Gadwall nodded. “Either way, it deserves a closer look. Crowe, take us into the system.”

“Are you sure, Captian?” She twisted her neck around to glance at the displays. “If that is a black hole….”

“We can get a lot closer than this before there’s any danger.”

“All right.”

Everyone shifted as the ship eased closer to the graviton anomaly.

Hicklepeck broke the silence. “This must be why no one ever found the Voyagers’ homeworld. Even if they got this close, early interstellar craft wouldn’t have risked approaching such a dense cluster of gravitons.”
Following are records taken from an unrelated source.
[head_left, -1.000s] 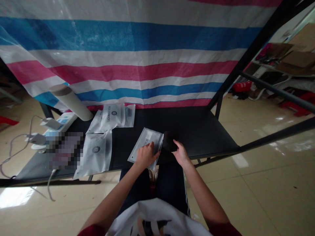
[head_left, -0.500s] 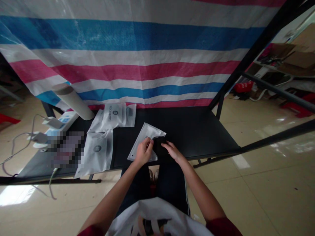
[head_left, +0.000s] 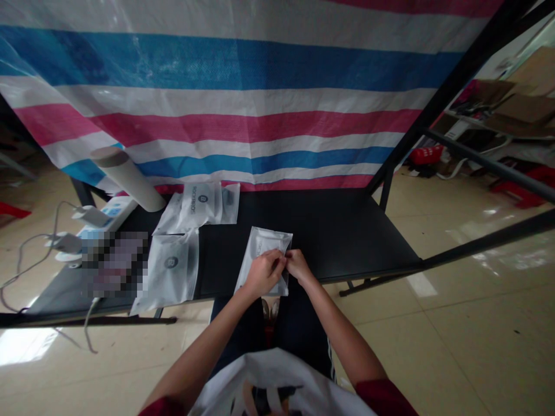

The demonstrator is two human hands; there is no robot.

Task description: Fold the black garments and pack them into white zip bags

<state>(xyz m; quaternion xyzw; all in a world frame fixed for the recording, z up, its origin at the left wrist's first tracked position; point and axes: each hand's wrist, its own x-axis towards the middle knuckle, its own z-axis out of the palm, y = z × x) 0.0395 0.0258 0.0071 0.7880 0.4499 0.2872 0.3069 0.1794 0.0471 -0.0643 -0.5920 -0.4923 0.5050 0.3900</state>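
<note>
A frosted plastic zip bag [head_left: 255, 247] lies at the front edge of the black table, tilted slightly. A pale flat rectangle with faint print shows through its upper part. My left hand [head_left: 265, 271] rests across the bag, its fingers pinched at the bag's right edge. Close beside it, my right hand [head_left: 297, 266] is closed on the same edge. The fingertips of both hands nearly meet and cover that stretch of the edge. What else may be inside the bag cannot be made out.
More frosted bags [head_left: 197, 208] with dark logos lie to the left, another bag [head_left: 170, 268] in front of them. A white bottle [head_left: 134, 182], a power strip [head_left: 124, 211] with plugs and cables, and a blurred-out object stand farther left. Striped sheeting [head_left: 260, 127] hangs behind the table [head_left: 347, 231].
My hands have come together at the bag's right edge. The bag has turned more upright and lies flatter. The dark patch seen between my hands is no longer visible.
</note>
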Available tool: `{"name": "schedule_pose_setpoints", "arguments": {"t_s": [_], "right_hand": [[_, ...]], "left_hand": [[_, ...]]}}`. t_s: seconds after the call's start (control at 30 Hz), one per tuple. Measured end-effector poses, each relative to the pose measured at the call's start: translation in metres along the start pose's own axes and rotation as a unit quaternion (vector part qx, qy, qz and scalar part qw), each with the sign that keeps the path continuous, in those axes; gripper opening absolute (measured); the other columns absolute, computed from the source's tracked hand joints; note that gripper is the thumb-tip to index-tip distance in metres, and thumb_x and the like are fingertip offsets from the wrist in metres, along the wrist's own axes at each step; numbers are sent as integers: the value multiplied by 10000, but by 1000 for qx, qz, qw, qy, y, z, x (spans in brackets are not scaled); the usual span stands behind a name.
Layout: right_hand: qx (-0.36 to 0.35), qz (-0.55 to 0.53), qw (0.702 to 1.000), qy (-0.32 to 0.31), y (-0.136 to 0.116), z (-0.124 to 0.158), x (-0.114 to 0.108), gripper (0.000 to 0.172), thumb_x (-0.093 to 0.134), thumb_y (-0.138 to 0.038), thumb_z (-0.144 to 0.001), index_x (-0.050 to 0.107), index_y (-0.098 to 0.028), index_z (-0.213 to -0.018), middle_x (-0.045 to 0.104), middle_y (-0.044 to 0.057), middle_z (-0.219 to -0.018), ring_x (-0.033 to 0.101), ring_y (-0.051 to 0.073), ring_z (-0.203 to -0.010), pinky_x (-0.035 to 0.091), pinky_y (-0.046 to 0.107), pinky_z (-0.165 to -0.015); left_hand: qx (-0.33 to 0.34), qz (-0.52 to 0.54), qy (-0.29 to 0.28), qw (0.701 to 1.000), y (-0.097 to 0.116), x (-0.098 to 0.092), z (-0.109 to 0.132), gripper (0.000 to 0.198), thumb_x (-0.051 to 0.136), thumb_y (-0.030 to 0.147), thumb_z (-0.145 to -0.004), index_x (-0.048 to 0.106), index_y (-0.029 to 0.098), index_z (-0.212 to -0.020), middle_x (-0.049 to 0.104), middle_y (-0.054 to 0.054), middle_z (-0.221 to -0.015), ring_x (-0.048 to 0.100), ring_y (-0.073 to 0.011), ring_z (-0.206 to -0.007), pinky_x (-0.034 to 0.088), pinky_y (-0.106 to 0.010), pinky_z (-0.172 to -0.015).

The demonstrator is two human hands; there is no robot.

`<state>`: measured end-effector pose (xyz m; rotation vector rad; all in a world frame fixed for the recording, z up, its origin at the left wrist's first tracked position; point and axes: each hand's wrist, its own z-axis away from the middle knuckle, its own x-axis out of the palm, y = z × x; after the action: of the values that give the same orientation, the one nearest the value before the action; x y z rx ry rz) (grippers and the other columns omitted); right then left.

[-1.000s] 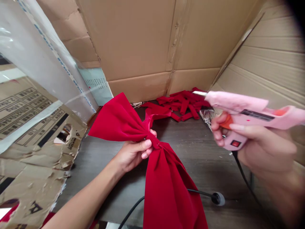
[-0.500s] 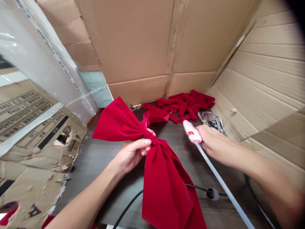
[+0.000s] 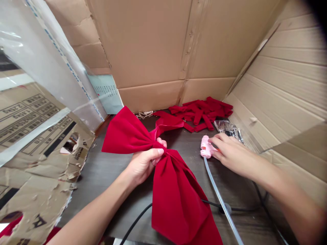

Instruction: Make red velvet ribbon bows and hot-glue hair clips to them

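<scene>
(Clock taken from L hand, 12 = far wall.) L hand (image 3: 146, 163) is pinching the red bow (image 3: 178, 194) at its gathered middle, thumb on top; one lobe is spreading to 10–11, the other is drooping to 5. R hand (image 3: 235, 153) is gripping the pink glue gun (image 3: 205, 153) at 3, well apart from the bow (can't tell if the gun is resting on the table). A translucent glue stick (image 3: 232, 224) is trailing from its rear to approx. 4.

In the way: a blk cable (image 3: 242, 209) is crossing from 4 to 6–7, running behind the lower lobe & the stick. A loose red strip (image 3: 166, 126) is bending off the knot twd 1, nearly reaching the pile of red strips (image 3: 198, 114) at 1–2. Metal clips (image 3: 145, 115) are lying at 12, a shiny packet (image 3: 224, 126) at 2, just beyond R hand.

Edges: brown cardboard is walling off 12 (image 3: 143, 44) & 2–3 (image 3: 293, 85); a torn printed carton (image 3: 43, 204) is bordering 8–9, a white plastic-wrapped sheet (image 3: 58, 44) plus a pale-blue card (image 3: 107, 95) 10–11. Near edge is showing at 6–7. Dark table (image 3: 187, 146) is showing btwn bow & gun, also left of L wrist.
</scene>
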<state>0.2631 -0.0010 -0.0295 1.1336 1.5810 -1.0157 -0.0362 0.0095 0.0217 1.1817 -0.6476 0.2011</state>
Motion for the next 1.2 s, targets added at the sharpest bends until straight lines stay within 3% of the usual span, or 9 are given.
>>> {"name": "schedule_pose_setpoints", "arguments": {"t_s": [0.1, 0.2, 0.33, 0.47, 0.67, 0.8, 0.93, 1.03, 1.2], "right_hand": [[-35, -87, 993, 66, -20, -5, -14, 210, 428, -284, -957, 610, -180, -958, 605, 141, -1075, 605, 284, -957, 479, 440, -848], [-34, -219, 967, 129, -53, -6, -25, 153, 494, -277, -953, 604, -185, -1007, 633, 99, -1013, 630, 231, -884, 499, 384, -809], [-60, -384, 912, 130, -96, 2, -29, 152, 596, -284, -926, 612, -213, -1059, 654, 61, -1022, 643, 204, -931, 514, 346, -836], [-90, -470, 873, 97, -119, 8, -23, 224, 675, -249, -868, 597, -200, -1072, 656, 64, -1050, 651, 213, -994, 514, 358, -901], [-24, -579, 814, 49, -126, 9, -20, 118, 623, -202, -879, 569, -186, -983, 672, 69, -978, 684, 231, -927, 533, 391, -835], [-15, -658, 753, 18, -128, 10, -21, 120, 605, -156, -876, 524, -192, -957, 659, 28, -878, 704, 195, -808, 545, 360, -774], [-11, -709, 705, 10, -130, 10, -20, 131, 612, -132, -867, 510, -200, -913, 605, -3, -900, 703, 153, -739, 547, 322, -732], [-10, -727, 686, 14, -131, 10, -18, 139, 623, -130, -859, 506, -201, -882, 564, -10, -944, 707, 146, -733, 552, 319, -722], [-1, -732, 681, 18, -131, 9, -16, 157, 633, -131, -840, 491, -198, -850, 550, -8, -955, 710, 150, -714, 558, 318, -698]], "left_hand": [[1, -27, -19, 999, -4, -2, -1, 371, 839, 189, -528, 616, 159, -825, 605, 46, -775, 360, -15, -519, 342, -164, -580], [3, -72, -69, 995, -8, -1, -1, 229, 756, 173, -619, 601, 148, -785, 514, 63, -656, 301, -15, -492, 296, -162, -554], [-10, -106, -112, 988, -16, 3, 2, 135, 686, 172, -697, 587, 152, -787, 448, 60, -574, 330, -56, -517, 269, -192, -529], [-31, -118, -131, 984, -22, 4, 4, 140, 697, 221, -724, 581, 146, -743, 476, 46, -585, 387, -72, -559, 334, -204, -578], [-24, -120, -141, 982, -25, 6, 4, 151, 722, 233, -717, 619, 155, -796, 557, 33, -647, 455, -88, -601, 381, -216, -614], [-3, -155, -147, 977, -25, 4, 4, 175, 708, 248, -760, 596, 151, -667, 589, 10, -676, 490, -100, -637, 410, -227, -655], [-9, -172, -141, 975, -27, 0, 4, 239, 694, 263, -766, 592, 147, -583, 599, 1, -657, 507, -115, -653, 434, -237, -694], [-1, -176, -131, 976, -28, -1, 4, 209, 682, 252, -763, 619, 144, -595, 603, 3, -640, 513, -121, -647, 439, -242, -695], [0, -180, -137, 974, -28, -2, 4, 179, 667, 228, -768, 626, 151, -611, 595, 7, -621, 524, -132, -651, 442, -250, -708]]}}
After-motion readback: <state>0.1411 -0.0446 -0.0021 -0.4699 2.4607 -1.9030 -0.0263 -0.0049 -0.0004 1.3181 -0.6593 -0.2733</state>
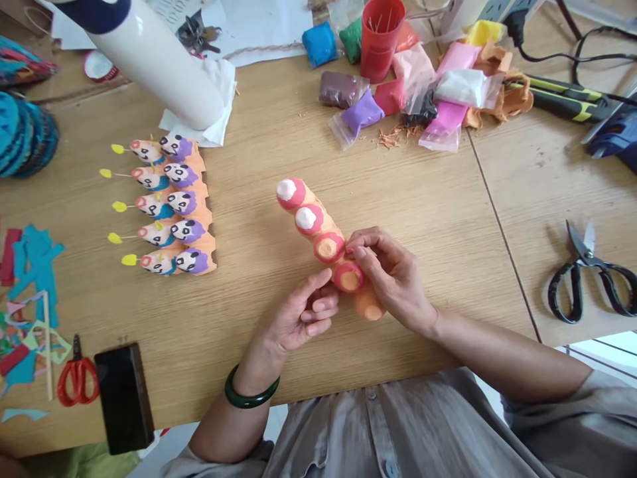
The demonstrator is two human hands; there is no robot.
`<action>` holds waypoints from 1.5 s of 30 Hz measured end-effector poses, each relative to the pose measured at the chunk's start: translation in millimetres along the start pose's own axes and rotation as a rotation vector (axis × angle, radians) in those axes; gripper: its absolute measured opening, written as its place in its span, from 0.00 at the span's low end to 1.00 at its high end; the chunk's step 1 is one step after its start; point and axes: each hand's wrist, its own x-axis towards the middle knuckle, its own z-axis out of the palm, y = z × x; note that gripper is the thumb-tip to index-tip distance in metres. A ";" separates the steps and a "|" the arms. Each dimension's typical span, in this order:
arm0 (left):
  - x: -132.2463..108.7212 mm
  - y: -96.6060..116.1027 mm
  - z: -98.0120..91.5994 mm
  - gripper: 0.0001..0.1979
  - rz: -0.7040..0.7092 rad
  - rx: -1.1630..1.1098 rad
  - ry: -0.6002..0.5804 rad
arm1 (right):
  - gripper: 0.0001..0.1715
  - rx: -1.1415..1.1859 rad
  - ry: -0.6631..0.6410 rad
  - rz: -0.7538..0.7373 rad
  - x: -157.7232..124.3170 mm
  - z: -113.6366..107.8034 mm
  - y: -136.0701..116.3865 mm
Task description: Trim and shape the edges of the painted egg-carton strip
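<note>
A row of orange clay cones [326, 244] with pink tips lies on the wooden table [259, 199]; two tips carry white caps. My right hand [391, 275] rests over the near end of the row, its fingers pinched at the third and fourth pink tips. My left hand [303, 315] sits just left of the row, fingers curled, the thumb stretched toward the fourth cone. A green bangle [249, 392] circles the left wrist. Whether the left hand holds a bit of clay is hidden.
Finished animal-faced clay figures [172, 206] lie at the left. Bags of coloured clay [408, 93] and a red cup [381, 36] stand at the back. Black scissors [592, 275] lie right, red scissors [77, 378] and a black phone [124, 398] front left, paper scraps [30, 292] beside them.
</note>
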 end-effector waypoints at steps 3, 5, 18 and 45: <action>1.5 -6.3 -0.3 0.26 0.032 0.058 0.007 | 0.06 -0.051 -0.070 -0.156 -2.7 -1.3 -1.7; 1.7 -9.7 0.0 0.25 0.114 0.119 0.011 | 0.05 -0.082 -0.128 -0.237 -3.4 -2.8 -2.8; -10.1 -5.0 -0.7 0.19 0.343 0.265 0.063 | 0.18 -0.267 -0.200 -0.508 3.8 -14.5 -3.5; -13.4 -0.6 0.4 0.16 0.269 0.331 0.109 | 0.17 -0.206 -0.331 -0.468 5.2 -17.0 -2.8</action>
Radley glanced at Gadwall. “Yeah, that would be foolhardy.”

The captain ignored him.

“I’ve got something!” Pellina shouted. “It’s hard to get a fix on through all the interference, but there’s a planet out there.”

“Bring us closer.” Gadwall called to Crowe.

Radley studied the readout as the scanners struggled to pick up clear data. “It looks like the whole planet’s frozen over.”

“Of course, there’s no sun.”

“That’s it! This must be why the Voyagers were trying to create their own star.” Hicklepeck’s scales practically glowed. “I knew there had to be a good reason.”

“If so it didn’t help them.” Radley said.

Gadwall gasped. “Hicklepeck, how certain are you of these coordinates?”

“Well, it depends on a number of factors—”

The captain grabbed the Filtonian by the collar. “How. Certain?”

“As certain as I can be, until we investigate the planet.”

Radley shared a concerned look with Crowe. “What’s on your mind, Captain?”

Gadwall released Hicklepeck and went back to his own display. “There has to be some kind of mistake.”

“What are you trying to say?”

Gadwall flipped the display so Radley could see the data he was reviewing. “Don’t you recognize your own homeworld?”

“This is Human Prime?” Pellina asked.

Gadwall shuddered. “Earth. Its name is Earth.”